Eating Disorders
Medical Trauma and the Roots of Eating Disorders
How helplessness in healthcare can shape disordered eating.
Posted November 4, 2025 Reviewed by Michelle Quirk
Key points
- Medical trauma often drives people to seek control through food and routine.
- Chronic invalidation can disrupt hunger, fullness, and self-trust.
- Trauma-informed care helps rebuild safety and connection with the body.
Migraines, irritable bowel syndrome, and polycystic ovarian syndrome (PCOS) are not just medical conditions. For many, they mark the beginning of a fractured relationship with the healthcare system, one defined by dismissal, invalidation, and years of unanswered questions. These experiences of being unheard or misdiagnosed can leave lasting emotional imprints, shaping how people relate to their bodies and, in some cases, to food itself.
Medical Trauma
Medical trauma can occur when encounters with the healthcare system leave a lasting imprint of fear, shame, or helplessness. This could follow a frightening or painful procedure, but it can commonly come after a misdiagnosis or years of being dismissed by professionals who minimize symptoms. For women and people of color in particular, whose pain is often questioned or attributed to stress, these experiences can erode trust in one’s own body and the people meant to care for it.

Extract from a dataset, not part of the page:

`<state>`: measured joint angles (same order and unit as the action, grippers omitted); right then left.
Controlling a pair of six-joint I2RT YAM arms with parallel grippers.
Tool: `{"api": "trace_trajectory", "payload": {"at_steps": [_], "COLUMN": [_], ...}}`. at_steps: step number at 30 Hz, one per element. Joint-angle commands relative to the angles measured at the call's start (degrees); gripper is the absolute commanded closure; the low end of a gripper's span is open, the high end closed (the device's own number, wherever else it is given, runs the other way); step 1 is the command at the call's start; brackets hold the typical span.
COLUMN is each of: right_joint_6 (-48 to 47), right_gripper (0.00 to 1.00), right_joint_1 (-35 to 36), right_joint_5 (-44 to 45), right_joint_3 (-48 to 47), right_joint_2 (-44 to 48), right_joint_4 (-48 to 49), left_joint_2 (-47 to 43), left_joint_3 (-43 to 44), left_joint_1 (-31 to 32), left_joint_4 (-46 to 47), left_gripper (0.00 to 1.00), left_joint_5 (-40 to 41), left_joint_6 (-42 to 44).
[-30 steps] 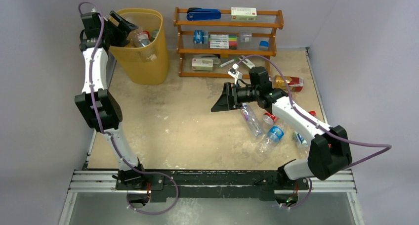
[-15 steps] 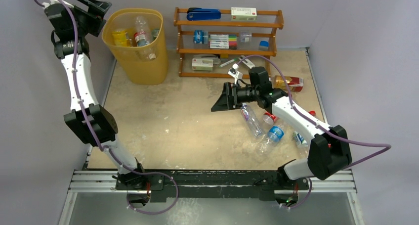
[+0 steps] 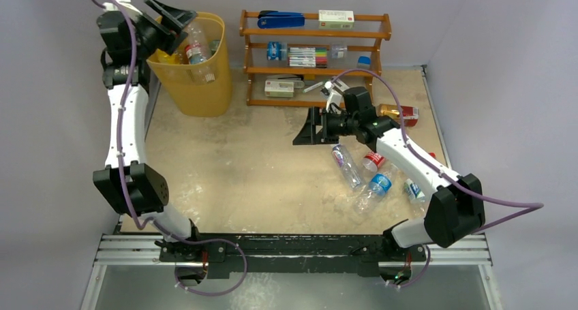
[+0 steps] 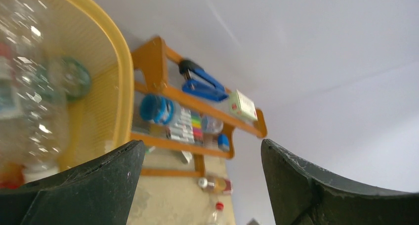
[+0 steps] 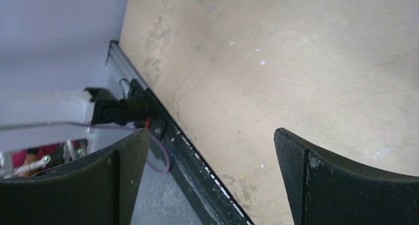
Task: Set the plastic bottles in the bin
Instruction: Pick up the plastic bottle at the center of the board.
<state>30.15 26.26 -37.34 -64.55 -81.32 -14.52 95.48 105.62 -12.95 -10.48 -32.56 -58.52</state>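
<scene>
I'm reading left pincer (image 3: 169, 22) gaping empty over the bin (image 3: 198, 92), right pincer (image 3: 305, 129) gaping empty near plastic bottles (image 3: 347, 165) lying on counter (image 3: 238, 174). Light, slick, crushable: I'm planning gentle mid-body grips.

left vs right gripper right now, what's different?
Left gripper sits raised at the rim of the yellow bin; right gripper hangs over bare table, beside the loose bottles. The left one faces the bin and the shelf rack; the right one faces the table's near edge. Shared: both open, both empty.
</scene>
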Motion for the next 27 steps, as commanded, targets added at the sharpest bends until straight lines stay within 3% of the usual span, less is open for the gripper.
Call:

I’ve seen this pattern repeatedly among people with eating disorders. When medicine fails to provide relief, and the body feels like an enemy, food becomes the one variable still under personal control. Eating “clean,” cutting out allergens, or fasting can feel like a way to manage what doctors could not fix. Sometimes, dietary changes are prescriptions that come from doctors themselves. Over time, those strategies can solidify into rigid, rule-bound behaviors that mirror the physiological and emotional vigilance of trauma itself.
Research increasingly supports this link. Individuals with histories of medical trauma report higher levels of body mistrust, anxiety, and perfectionism. These are traits that are strongly associated with restrictive eating patterns.
For some, medical trauma leads to a heightened attunement to internal sensations, where every digestive cramp or increase in heart rate feels like a potential warning. For others, the opposite occurs, resulting in a numbing or disconnection from bodily cues. This may have developed as a way to avoid the distress that came with being in a body that is in pain, or being misunderstood or invalidated. Both responses make it difficult to interpret hunger, fullness, and fatigue, laying the groundwork for disordered eating behaviors that feel protective, even rational, in the aftermath of medical harm.
The overlap is also biological. Trauma and stress activate the body’s threat systems, elevating cortisol and disrupting digestion, appetite regulation, and hormonal balance. These same changes can intensify gastrointestinal symptoms or menstrual irregularities, which then prompt additional medical interventions, restarting the cycle of anxiety and control.
Recovery
Recovery can begin when the cycle is named. Recognizing medical trauma as part of a person’s story reframes the eating disorder as an adaptive effort to feel safe in a body that has been medicalized, doubted, or ignored. Healing requires rebuilding trust—not only with one’s own physical signals, but often with the healthcare system itself.
Clinicians can play a pivotal role. Asking about past medical experiences and current symptoms, validating fears of being dismissed, and providing collaborative, transparent care can transform future encounters from retraumatizing to reparative. Integrating trauma-informed principles such as predictability, choice, and empathy helps patients reconnect with their bodies as sources of information rather than danger. When providers approach care through this lens, they can help restore someone’s sense of safety in the medical setting and support the broader goal of rebuilding trust in both the body and the treatment process.